Now mind you that I’ve been doing this long enough that I should have known better, and I definitely should have known that, consciously or not, I had pushed the hardest problems to the back of the line. What I should have done was stick to the original list and kill all the original bugs and features before adding more, but you know, hindsight and all that.
Then came the new bugs. Some came from the new code I was writing, some came as the result of more extensive testing and use of 1.0, but in either case the amount of work that needed to go into 2.0 started to mount, and this wasn’t the fun kind of work like building new features, it was the not-fun kind of work like trying to figure out why every email program on the planet did different things with embedded/attached images, seemingly even between versions of the same program!

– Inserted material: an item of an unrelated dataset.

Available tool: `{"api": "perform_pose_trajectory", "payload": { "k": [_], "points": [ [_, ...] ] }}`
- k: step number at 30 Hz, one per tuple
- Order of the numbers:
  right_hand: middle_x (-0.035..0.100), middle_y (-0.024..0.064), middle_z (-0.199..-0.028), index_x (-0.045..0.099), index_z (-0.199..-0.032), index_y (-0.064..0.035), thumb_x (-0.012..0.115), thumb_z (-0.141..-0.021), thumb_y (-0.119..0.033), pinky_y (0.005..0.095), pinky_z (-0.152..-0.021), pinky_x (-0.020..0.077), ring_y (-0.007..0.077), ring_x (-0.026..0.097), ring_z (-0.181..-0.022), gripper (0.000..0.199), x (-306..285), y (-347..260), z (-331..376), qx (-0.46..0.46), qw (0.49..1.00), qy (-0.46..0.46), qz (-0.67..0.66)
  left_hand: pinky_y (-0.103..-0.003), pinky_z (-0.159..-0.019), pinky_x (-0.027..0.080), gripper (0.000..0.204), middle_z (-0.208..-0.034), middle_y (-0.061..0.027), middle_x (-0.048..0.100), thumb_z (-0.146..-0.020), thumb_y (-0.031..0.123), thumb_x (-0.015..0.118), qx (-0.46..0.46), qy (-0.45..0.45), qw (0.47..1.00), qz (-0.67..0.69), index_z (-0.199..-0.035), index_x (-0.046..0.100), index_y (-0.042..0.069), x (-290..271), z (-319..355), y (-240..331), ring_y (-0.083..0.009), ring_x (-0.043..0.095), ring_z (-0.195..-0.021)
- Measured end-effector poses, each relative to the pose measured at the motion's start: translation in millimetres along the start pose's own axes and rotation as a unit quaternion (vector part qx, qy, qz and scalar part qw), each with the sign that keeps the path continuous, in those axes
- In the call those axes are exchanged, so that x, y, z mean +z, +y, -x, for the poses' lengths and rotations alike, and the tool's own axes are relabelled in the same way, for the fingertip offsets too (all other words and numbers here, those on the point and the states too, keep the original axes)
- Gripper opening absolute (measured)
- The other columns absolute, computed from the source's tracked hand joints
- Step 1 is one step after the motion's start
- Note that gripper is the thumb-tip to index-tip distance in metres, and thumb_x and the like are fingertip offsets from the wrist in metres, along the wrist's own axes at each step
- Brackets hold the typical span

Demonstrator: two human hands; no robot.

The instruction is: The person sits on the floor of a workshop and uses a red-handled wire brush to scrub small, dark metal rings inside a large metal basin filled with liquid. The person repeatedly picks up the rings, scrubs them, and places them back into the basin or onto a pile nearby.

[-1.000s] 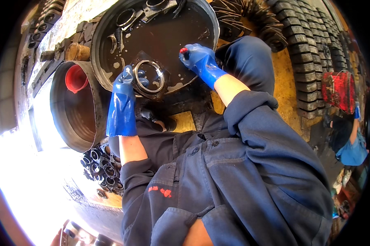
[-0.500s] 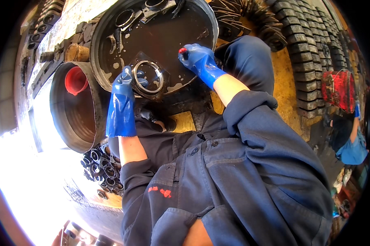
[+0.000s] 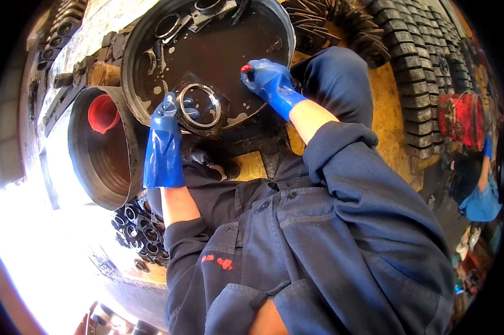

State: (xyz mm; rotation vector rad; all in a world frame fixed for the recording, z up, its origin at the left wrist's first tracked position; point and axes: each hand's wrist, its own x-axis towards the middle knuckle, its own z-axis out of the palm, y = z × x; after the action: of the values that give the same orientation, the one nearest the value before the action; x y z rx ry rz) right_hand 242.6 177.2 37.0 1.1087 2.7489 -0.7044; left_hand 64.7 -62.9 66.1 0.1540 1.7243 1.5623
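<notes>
My left hand (image 3: 165,118), in a long blue rubber glove, grips a dark metal flange with a bright round ring (image 3: 219,113). Its fingers show through the opening. The part is held over the near edge of a wide round tub (image 3: 130,92) of dark liquid. My right hand (image 3: 270,82), gloved alike, is closed around a red-ended handle (image 3: 246,69) above the tub's right side. The rest of that tool is hidden by the fist. More ringed metal parts (image 3: 167,25) lie along the tub's far left.
A second drum (image 3: 133,162) with a red cup (image 3: 104,113) stands at left. Ringed parts (image 3: 146,229) are heaped below it. Stacked dark metal blocks (image 3: 411,72) rise at right, near a red bucket (image 3: 461,121). A person in blue (image 3: 481,201) is at far right.
Almost nothing differs. The view has shifted slightly; both hands keep their holds over the tub. The far-right person's arm has moved a little.
</notes>
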Motion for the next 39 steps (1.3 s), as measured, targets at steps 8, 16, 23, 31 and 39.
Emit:
{"api": "perform_pose_trajectory", "payload": {
  "k": [8,16,23,31,39],
  "points": [
    [0.075,0.0068,-0.114,0.073,-0.115,-0.0181,0.058,-0.095,-0.047,0.041,-0.091,0.0582,0.0272,0.071,-0.108,0.038,-2.6,-0.5,-2.4,0.007,1.0,-0.021,-0.002,-0.04,-0.063,0.058,0.049,-0.093,-0.014,0.074,-0.104,0.045,0.056,-0.015,0.016,1.0,-0.013,-0.112,0.069,-0.001,7.0,3.7,6.2,-0.0251,0.069,-0.066],
    [0.074,0.0104,-0.112,0.073,-0.111,-0.0157,0.057,-0.095,-0.045,0.0426,-0.09,0.0571,0.0307,0.07,-0.107,0.037,-1.8,0.4,0.5,0.0,1.0,-0.002,-0.017,-0.041,-0.067,0.057,0.05,-0.094,-0.0132,0.074,-0.105,0.046,0.053,-0.028,0.018,0.999,-0.016,-0.113,0.069,-0.001,2.6,-1.0,3.2,-0.0248,0.069,-0.07],
    [0.074,0.0133,-0.112,0.073,-0.108,-0.0134,0.055,-0.097,-0.044,0.0431,-0.09,0.0559,0.0335,0.07,-0.106,0.038,-4.3,0.0,3.5,-0.003,1.0,0.008,-0.023,-0.04,-0.068,0.058,0.053,-0.092,-0.0129,0.074,-0.105,0.049,0.052,-0.031,0.009,0.999,-0.001,-0.116,0.068,-0.001,-0.6,-2.0,0.5,-0.0251,0.068,-0.07],
    [0.075,0.007,-0.113,0.073,-0.114,-0.0187,0.059,-0.094,-0.047,0.041,-0.09,0.0582,0.0275,0.072,-0.107,0.037,-4.5,-0.7,0.9,0.012,1.0,-0.009,-0.004,-0.04,-0.069,0.058,0.052,-0.087,-0.0126,0.074,-0.105,0.048,0.052,-0.057,0.043,0.997,-0.025,-0.116,0.068,0.0,4.2,3.6,5.1,-0.025,0.069,-0.069],
    [0.075,0.0068,-0.111,0.074,-0.113,-0.0187,0.059,-0.094,-0.046,0.0409,-0.09,0.0581,0.0279,0.072,-0.106,0.036,-6.6,-2.4,1.4,0.016,1.0,-0.016,-0.008,-0.04,-0.069,0.058,0.051,-0.087,-0.0127,0.074,-0.105,0.048,0.052,-0.037,0.021,0.999,-0.003,-0.115,0.068,0.0,0.8,0.0,2.9,-0.0246,0.069,-0.069]
  ]
}}
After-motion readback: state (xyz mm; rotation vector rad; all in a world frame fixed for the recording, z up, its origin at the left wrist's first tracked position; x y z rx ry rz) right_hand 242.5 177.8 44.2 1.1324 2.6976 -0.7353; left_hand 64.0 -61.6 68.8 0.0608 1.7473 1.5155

This state of affairs was really wearing me down, so much so that I stopped using Preposterous frequently because my own dog food was just making me too sick.
What I did do right was continuously integrate the 2.0 features into the mainline and release them into production unannounced. So in reality by the time I made the 2.0 release announcement, most of the new features would have had plenty of production use and may have even been through a few debugging cycles.
This is where Preposterous stands today. A considerable subset of the features slated for 2.0 are (and have been) available to production users along with a few “bonus” features I slipped in along the way. What is missing are a couple of things a real blogging platform should have (like proper deletion of posts) and a few very nasty bugs around handling attached/embedded media. Instead of letting this “almost 2.0” state get me down, I’m going to embrace it, and begin working frequently with Preposterous even if I have to limit that use to the “happy path” until I’m able to address some of these shortcomings.
Along the way I hope to encounter others who see the beauty in the idea of an email-only driven blog, and can feed off their encouragement and help bringing Preposterous to a point where it’s valuable to a wider audience.